Klęska Arsenalu w starciu z Burnley
Arsenal
zaliczył piąty z rzędu ligowy mecz bez zwycięstwa. W niedzielnym
spotkaniu 12. kolejki Premier League drużyna prowadzona przez
menedżera Mikela Artetę na swoim stadionie przegrała 0:1 z
Burnley.
Arsenal w głębokim kryzysie. Menedżer Mikel Arteta ma poważne powody do niepokoju (foto: Paul Childs/Forum)
Występ
Kanonierów w meczu z walczącym o utrzymanie Burnley okazał się
kompletną katastrofą. Przez ponad pół godziny gospodarze zawodów
na Emirates Stadium musieli radzić sobie w dziesiątkę. W 58.
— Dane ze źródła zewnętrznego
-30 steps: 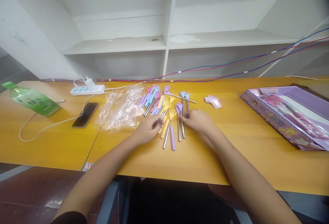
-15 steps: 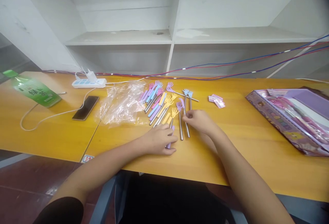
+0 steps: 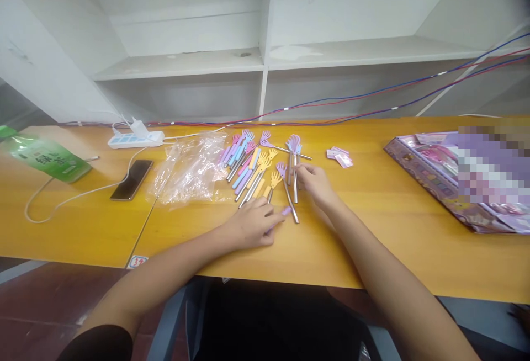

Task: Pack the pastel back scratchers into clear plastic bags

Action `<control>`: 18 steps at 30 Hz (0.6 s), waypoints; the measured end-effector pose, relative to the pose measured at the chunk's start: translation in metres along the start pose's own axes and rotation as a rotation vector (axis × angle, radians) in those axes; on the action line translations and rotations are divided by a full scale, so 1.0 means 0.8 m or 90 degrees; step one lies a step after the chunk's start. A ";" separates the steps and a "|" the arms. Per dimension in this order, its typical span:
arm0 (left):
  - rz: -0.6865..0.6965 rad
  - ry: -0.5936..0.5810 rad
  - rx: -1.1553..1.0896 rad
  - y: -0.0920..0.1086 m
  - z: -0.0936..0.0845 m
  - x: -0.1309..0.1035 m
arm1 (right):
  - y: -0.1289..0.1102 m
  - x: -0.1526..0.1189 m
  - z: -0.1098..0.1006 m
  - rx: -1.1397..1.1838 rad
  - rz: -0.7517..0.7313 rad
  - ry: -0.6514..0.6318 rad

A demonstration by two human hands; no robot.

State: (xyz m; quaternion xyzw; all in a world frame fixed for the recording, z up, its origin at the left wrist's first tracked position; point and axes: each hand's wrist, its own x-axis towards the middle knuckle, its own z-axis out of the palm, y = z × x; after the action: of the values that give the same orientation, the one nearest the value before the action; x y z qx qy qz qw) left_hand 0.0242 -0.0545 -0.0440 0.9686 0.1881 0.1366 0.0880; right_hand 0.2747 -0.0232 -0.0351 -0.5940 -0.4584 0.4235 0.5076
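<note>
Purple and slim, a handle (image 3: 286, 212) juts from your left hand (image 3: 252, 224), its fingers curled around it, mid-tabletop (image 3: 414, 239). Fingers of your right hand (image 3: 313, 182) pinch a purple-headed scratcher (image 3: 293, 142) by its rod. Leftward lies a cluster of scratchers (image 3: 243, 178), then crumpled clear wrap (image 3: 190, 170); a patterned box (image 3: 439, 184) sits far right.

Head-worn view from near the desk (image 3: 381, 195), forward and down.
</note>
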 end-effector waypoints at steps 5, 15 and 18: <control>-0.036 -0.042 0.021 0.007 -0.004 0.003 | -0.005 -0.003 0.002 0.130 0.020 -0.008; -0.112 -0.001 -0.109 -0.007 -0.021 0.000 | -0.003 0.002 0.003 0.311 0.025 -0.004; -0.186 0.067 -0.191 -0.033 -0.026 -0.001 | -0.007 0.001 -0.005 0.347 0.010 -0.016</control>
State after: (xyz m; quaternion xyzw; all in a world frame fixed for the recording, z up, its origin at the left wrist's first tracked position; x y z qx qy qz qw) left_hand 0.0087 -0.0283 -0.0304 0.8986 0.3083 0.1996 0.2402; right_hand 0.2782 -0.0233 -0.0294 -0.4340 -0.3290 0.5424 0.6397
minucie Granit Xhaka złapał za szyję, a następnie popchnął na
ziemię Ashleya Westwooda. Za to zachowanie Szwajcar został
wyrzucony z boiska.
To
był dopiero początek problemów Arsenalu. Grając w osłabieniu,
londyński zespół pozwolił rywalom na zdobycie bramki. A nawet ich w tym wyręczył. W 73. minucie ekipa
Burnley egzekwowała rzut rożny. Dośrodkowaną w pole karne piłkę
strącił głową Pierre-Emerick Aubameyang. Napastnik pochodzący z
Gabonu zrobił to jednak tak niefortunnie, że skierował ją do
własnej bramki. Zdezorientowany Bernd Leno nawet nie zdołał
zareagować.
Drużyna
trenera Artety nie była w stanie doprowadzić choćby do wyrównania.
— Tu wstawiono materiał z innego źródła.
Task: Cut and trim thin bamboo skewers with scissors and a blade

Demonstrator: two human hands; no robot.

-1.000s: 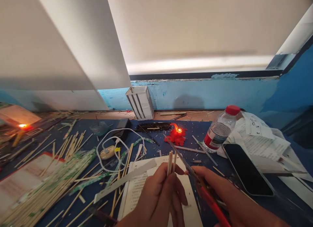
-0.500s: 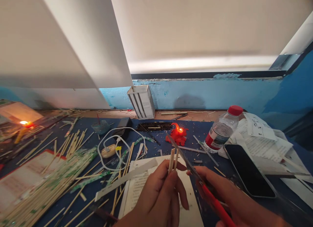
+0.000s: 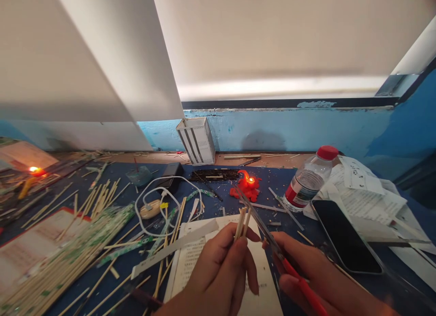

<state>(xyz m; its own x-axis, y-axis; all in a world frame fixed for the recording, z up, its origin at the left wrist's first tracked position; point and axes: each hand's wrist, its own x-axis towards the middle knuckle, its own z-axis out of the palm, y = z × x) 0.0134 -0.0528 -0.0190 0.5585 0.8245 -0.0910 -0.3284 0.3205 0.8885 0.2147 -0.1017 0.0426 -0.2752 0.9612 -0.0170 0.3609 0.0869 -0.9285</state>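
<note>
While left hand (image 3: pixel 221 264) pinches sticks (image 3: pixel 240 224), right (image 3: pixel 318 273) grips scissors (image 3: pixel 293 272).

From where I'm standing the wall (image 3: pixel 228 136) is bright blue, paint pretty chipped right under the dark window frame (image 3: pixel 252 104). Big pale blinds (image 3: pixel 282 39) hang down, with a white band of light (image 3: pixel 272 90) near the bottom of one. Bench (image 3: pixel 277 176) is dark blue, brownish strip (image 3: pixel 284 160) along the back.
</note>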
Arsenal na własnym terenie przegrał w bardzo kiepskim stylu.
Kanonierzy
zajmują dramatycznie niską pozycję w ligowej tabeli. Londyński
zespół jest dopiero piętnasty z zaledwie pięcioma punktami
przewagi nad strefą spadkową! W najbliższą środę Arsenal czeka
domowa potyczka z dobrze dysponowanym Southampton.